O FAZ-DE-CONTA VERSUS A REALIDADE
Vivemos num mundo necessitado de reformas. A nossa
realidade sociocultural, religiosa, econômica e política não passa de um
escoadouro imenso de mentiras. O faz-de-conta, a aparência, tomou por completo
o lugar da realidade.
Transferimos para a área do pensamento pragmático o
núcleo de toda e qualquer verdade objetiva. A técnica orienta a pesquisa
científica. O Vaticano tornou-se centro e o critério último de verdade para os
católicos. O que é bom para os Estados Unidos é bom para o resto do mundo. O
que é bom para a União Soviética é bom para um terço da humanidade. A realidade
do homem já não é mais critério moral, político ou religioso.

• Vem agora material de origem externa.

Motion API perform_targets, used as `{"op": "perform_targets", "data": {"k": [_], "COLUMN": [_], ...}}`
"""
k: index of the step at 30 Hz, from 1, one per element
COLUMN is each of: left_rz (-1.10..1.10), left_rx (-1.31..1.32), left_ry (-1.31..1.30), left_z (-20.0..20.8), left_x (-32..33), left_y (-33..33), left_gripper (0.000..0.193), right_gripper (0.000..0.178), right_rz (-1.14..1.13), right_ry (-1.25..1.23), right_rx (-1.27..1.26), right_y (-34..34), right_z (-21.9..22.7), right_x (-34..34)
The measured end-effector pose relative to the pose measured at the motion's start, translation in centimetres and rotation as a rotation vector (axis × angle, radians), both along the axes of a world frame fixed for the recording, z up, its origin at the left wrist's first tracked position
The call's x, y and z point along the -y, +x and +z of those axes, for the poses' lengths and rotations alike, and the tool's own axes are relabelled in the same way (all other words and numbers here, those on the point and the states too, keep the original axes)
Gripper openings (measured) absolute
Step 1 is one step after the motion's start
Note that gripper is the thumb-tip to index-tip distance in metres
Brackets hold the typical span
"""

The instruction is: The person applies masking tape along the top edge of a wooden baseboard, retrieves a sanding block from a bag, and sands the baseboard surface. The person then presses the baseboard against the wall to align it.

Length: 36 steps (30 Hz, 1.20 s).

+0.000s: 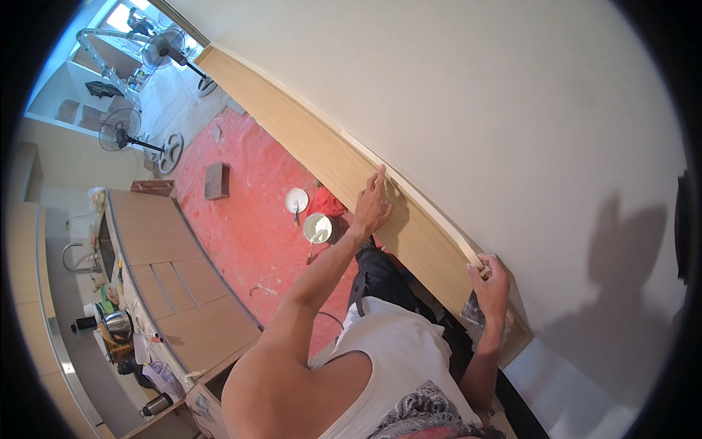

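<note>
A long light-wood board (292, 124) runs diagonally along the base of the white wall. A narrow cream strip (431, 208), which looks like masking tape, follows the seam where board and wall meet. My left hand (373, 205) lies over the board with its fingers stretched out, the index fingertip at the strip. Further along to the right, my right hand (491, 282) pinches the near end of that strip between thumb and fingers. Just below my right hand sits a crumpled greyish piece (474, 311); I cannot make out its material.
Red sheeting (248, 227) covers the floor, with a white bucket (317, 228), a white lid (297, 200) and a grey box (217, 181) on it. Kitchen cabinets (175, 271) stand at left. Two fans (121, 130) and a ladder (102, 62) are at the far left; a person (137, 22) is beyond.
</note>
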State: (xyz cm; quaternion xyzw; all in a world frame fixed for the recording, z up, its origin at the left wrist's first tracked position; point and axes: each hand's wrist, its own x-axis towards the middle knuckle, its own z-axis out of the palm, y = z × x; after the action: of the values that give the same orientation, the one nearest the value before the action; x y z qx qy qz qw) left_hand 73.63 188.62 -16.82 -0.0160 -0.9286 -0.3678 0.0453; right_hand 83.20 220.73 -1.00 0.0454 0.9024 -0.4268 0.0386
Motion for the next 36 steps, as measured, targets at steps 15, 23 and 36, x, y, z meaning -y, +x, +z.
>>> {"op": "perform_targets", "data": {"k": [15, 23, 36], "left_rz": [-0.037, -0.024, -0.014], "left_rx": [0.041, 0.002, 0.05], "left_ry": [-0.038, -0.067, -0.181], "left_z": [-0.1, -0.2, -0.1], "left_x": [0.0, -0.3, -0.8], "left_y": [-0.1, 0.2, 0.0], "left_gripper": [0.11, 0.108, 0.11], "right_gripper": [0.032, 0.036, 0.038], "right_rz": [-0.022, 0.04, 0.032], "right_ry": [-0.001, 0.042, 0.024], "right_rx": [0.069, 0.023, 0.073], "right_y": [-0.2, -0.1, -0.6], "right_z": [-1.1, -2.3, -1.6], "right_x": [-0.6, -1.4, -1.1]}}
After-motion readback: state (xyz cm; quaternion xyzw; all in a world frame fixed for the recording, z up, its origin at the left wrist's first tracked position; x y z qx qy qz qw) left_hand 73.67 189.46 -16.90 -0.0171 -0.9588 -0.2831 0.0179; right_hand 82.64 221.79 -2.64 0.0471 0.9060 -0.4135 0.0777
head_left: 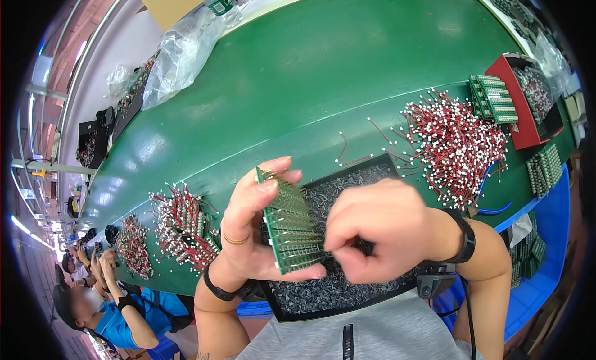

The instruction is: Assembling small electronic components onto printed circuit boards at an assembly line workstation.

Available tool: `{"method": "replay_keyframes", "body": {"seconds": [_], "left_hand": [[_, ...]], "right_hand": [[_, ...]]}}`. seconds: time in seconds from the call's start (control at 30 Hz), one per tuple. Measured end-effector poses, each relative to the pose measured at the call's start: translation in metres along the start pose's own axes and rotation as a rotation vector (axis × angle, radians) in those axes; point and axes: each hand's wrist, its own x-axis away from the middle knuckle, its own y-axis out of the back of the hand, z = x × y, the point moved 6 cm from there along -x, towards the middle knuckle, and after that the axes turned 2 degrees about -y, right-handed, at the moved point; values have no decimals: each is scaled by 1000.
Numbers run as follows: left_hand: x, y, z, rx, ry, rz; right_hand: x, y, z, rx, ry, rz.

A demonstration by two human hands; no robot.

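My left hand (242,226) is closed round the edges of a green circuit board panel (290,229), held tilted on edge with rows of metal pins on one face. Close against the panel's right side is my right hand (375,229), fingers curled in a pinch and slightly smeared by motion. Whatever sits between those fingertips is hidden. Below both hands lies a black tray (335,314) filled with many small grey clipped pieces. To the right is a big heap of red wires with white connectors (456,149).
Stacked green panels (493,99) stand beside a red box (518,105) at the right. A blue bin (546,260) with more panels sits below the table edge. Other wire heaps (180,220) and a plastic bag (183,59) lie left. A co-worker (124,304) sits at lower left.
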Motion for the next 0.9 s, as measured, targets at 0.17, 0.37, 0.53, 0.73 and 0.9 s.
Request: {"method": "replay_keyframes", "body": {"seconds": [0.17,0.37,0.53,0.73,0.9], "left_hand": [[1,1,4,25,1,-17],[4,5,3,18,42,-64],[1,3,2,30,1,-47],[3,4,2,18,24,-56],[1,5,1,25,14,-44]], "right_hand": [[-2,-5,-4,-72,-57,8],[2,4,-5,-16,-32,-46],[-1,-6,-3,15,-1,73],[1,3,-8,-20,-69,-23],[1,-6,-5,27,-41,85]]}}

A verdade passou a ser uma ferramenta. Há muito que
ela já não está mais a serviço da liberdade. A coisa que os autocratas
religiosos, os ditadores e os banqueiros internacionais temem mais que o diabo
é a verdade posta a serviço da liberdade. “Veritas
liberabit vos”.
A verdade que liberta é substituída com o recurso de
todos os meios de comunicação de massa pela liberdade de consumir sem freios
nem restrições.
Não se eleva o salário do operário a não ser com a
intenção de aumentar sua capacidade de consumo. A isto até a Igreja dá o nome
de justiça social. Não é preciso penetrar mais a fundo na realidade social e
cultural, política e religiosa de nossos dias para ter uma ideia da quantidade
de mentiras que se escondem no bojo deste “Cavalo de Troia” chamado “Verdade”.
A mentira começa a tomar
corpo e forma quando se passa a identificar a verdade com um corpo de doutrinas
ou com um sistema ideológico. Toda formulação doutrinária é um leito de
Procusto: nela só cabe uma parte da verdade total.
A formulação teórica do
conhecimento é necessária para a ação. O que mais importa, porém, é a ação,
pois é nela que a verdade se torna vida. Toda teoria é relativa em vista da
ação. A fonte reveladora de toda verdade é sempre alguma espécie de ação.
A fonte de toda a
doutrina cristã é a vida e são as obras de Cristo. Sem o testemunho de sua vida
e sem a eloquência de suas obras a palavra de Cristo seria hoje tão morta
quanto as palavras de Napoleão. A fé cristã se dirige de forma direta e
imediata à Pessoa de Cristo e só de modo mediato à sua palavra. E esta não é
discurso, sermão, doutrina ou fabulação teórica.
De um mensageiro do Amor
Divino se espera mais do que sermões, milagres, pronunciamentos, sentenças.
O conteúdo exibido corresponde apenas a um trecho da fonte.